Tres agentes destinados en la Unidad de Seguridad Ciudadana de la Comandancia de Madrid (USECIC) de la Guardia Civil se sentarán en el banquillo acusados de haber desarrollado, presuntamente, una dinámica continuada de extorsiones, amenazas, agresiones y uso indebido de bases de datos oficiales mientras se encontraban en servicio activo, principalmente en el entorno de la Cañada Real Galiana.
Según el escrito de acusación de la Fiscalía de Madrid, los agentes habrían actuado “abusando del ejercicio de su cargo y prevaliéndose del mismo”, utilizando información reservada de los sistemas policiales como herramienta para chantajear a personas con causas judiciales pendientes y proteger a terceros al margen de la legalidad.
La Fiscalía sostiene que uno de los acusados accedía de forma reiterada e injustificada a las bases de datos de las Fuerzas y Cuerpos de Seguridad para localizar a personas con órdenes de búsqueda o ingreso en prisión. En uno de los casos, el agente habría detectado que un vecino de la Cañada Real tenía una orden judicial firme de ingreso en prisión y, lejos de cumplir con su obligación legal, habría iniciado un chantaje económico a cambio de no denunciarlo ni ponerlo a disposición judicial.
Según la acusación, el sistema se mantuvo durante meses mediante pagos periódicos, alcanzando una cantidad total de 8.000 euros, apoyado en amenazas y presiones ejercidas incluso a través de intermediarios. La omisión deliberada de la detención habría sido, para el Ministerio Público, el elemento clave que permitía mantener la extorsión de forma continuada.
Consultas ilegales y cesión de información confidencial
El escrito describe también otros episodios en los que el agente habría consultado sin justificación operativa la situación procesal de terceras personas, trasladando posteriormente esa información reservada mediante mensajes privados. Estas consultas reiteradas, realizadas “aprovechando su condición de agente”, evidenciarían —según la Fiscalía— un uso personal y consciente de datos protegidos, así como la falta de comunicación a la autoridad judicial de órdenes de detención en vigor.

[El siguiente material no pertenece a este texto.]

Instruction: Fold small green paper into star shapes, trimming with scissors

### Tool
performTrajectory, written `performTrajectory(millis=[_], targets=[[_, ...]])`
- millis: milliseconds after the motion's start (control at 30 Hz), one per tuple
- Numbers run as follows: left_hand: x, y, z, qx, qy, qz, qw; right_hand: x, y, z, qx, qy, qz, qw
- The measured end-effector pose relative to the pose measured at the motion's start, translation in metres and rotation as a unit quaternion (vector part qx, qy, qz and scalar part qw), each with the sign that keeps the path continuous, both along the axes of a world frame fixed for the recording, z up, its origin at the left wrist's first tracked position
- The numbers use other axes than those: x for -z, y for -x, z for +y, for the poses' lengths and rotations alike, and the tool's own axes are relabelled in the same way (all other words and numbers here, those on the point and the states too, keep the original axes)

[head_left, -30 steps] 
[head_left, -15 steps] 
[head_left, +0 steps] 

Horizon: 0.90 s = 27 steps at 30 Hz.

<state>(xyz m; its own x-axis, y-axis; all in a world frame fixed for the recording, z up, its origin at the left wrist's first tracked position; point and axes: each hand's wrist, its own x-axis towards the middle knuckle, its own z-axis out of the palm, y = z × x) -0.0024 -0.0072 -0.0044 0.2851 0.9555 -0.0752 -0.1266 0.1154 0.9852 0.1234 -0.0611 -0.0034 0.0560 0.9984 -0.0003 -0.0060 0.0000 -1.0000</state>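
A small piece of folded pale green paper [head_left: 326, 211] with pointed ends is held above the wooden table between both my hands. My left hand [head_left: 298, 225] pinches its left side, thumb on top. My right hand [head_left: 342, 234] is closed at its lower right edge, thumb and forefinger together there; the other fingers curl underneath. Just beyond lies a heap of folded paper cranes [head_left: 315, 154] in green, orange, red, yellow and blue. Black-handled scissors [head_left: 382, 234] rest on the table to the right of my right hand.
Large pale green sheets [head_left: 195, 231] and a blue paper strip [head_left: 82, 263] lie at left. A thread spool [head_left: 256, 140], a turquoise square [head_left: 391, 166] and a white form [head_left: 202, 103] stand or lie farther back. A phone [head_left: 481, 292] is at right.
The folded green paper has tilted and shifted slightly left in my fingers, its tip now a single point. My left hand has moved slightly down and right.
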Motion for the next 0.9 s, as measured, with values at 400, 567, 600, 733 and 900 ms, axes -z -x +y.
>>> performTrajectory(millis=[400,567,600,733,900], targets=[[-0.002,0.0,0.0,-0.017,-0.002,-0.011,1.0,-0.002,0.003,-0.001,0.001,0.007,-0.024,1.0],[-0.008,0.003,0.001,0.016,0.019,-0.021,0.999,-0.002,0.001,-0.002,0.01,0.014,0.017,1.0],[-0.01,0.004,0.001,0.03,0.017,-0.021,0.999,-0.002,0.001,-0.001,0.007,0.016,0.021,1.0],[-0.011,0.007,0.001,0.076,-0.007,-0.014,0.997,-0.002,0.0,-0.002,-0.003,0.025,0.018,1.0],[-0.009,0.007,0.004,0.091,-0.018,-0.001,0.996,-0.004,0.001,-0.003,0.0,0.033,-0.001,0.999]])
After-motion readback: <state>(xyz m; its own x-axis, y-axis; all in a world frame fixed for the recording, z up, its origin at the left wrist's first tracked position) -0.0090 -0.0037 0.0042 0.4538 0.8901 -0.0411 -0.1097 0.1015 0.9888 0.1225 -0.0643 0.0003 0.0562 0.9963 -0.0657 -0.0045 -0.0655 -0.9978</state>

La acusación incluye además la elaboración de documentación falsa, consistente en una denuncia por pérdida de documentación que no se había producido, confeccionada con formularios oficiales, números profesionales inexistentes y un sello de la Guardia Civil conservado sin autorización. El objetivo habría sido facilitar a un tercero un documento para identificarse y evitar la ejecución de una orden judicial.

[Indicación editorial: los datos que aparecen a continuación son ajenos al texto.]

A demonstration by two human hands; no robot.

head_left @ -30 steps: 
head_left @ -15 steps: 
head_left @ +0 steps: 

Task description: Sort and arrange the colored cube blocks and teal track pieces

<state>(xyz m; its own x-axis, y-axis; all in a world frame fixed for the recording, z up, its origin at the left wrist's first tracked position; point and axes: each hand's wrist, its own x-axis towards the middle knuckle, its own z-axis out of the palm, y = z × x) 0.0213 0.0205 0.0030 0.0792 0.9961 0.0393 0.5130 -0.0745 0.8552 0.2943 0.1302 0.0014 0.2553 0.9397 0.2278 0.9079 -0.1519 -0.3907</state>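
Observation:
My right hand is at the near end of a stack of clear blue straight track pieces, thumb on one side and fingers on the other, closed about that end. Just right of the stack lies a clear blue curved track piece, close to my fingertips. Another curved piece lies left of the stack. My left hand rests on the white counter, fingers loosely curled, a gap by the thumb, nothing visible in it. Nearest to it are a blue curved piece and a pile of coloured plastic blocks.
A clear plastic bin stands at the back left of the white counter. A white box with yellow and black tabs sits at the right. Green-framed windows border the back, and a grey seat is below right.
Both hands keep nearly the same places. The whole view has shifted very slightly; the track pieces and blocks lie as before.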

En el registro posterior del domicilio de uno de los acusados se intervino diverso material oficial —chalecos antibalas, mochilas, aerosoles de defensa, etilómetros y material sanitario— cuyo uso particular estaba prohibido y para el que el agente no tenía autorización fuera del servicio.
El caso, ahora pendiente de enjuiciamiento, pone el foco en la importancia del control del acceso y uso de las bases de datos policiales, así como en la necesidad de reforzar los mecanismos de supervisión interna para preservar la integridad, la legalidad y la confianza pública en las Fuerzas y Cuerpos de Seguridad.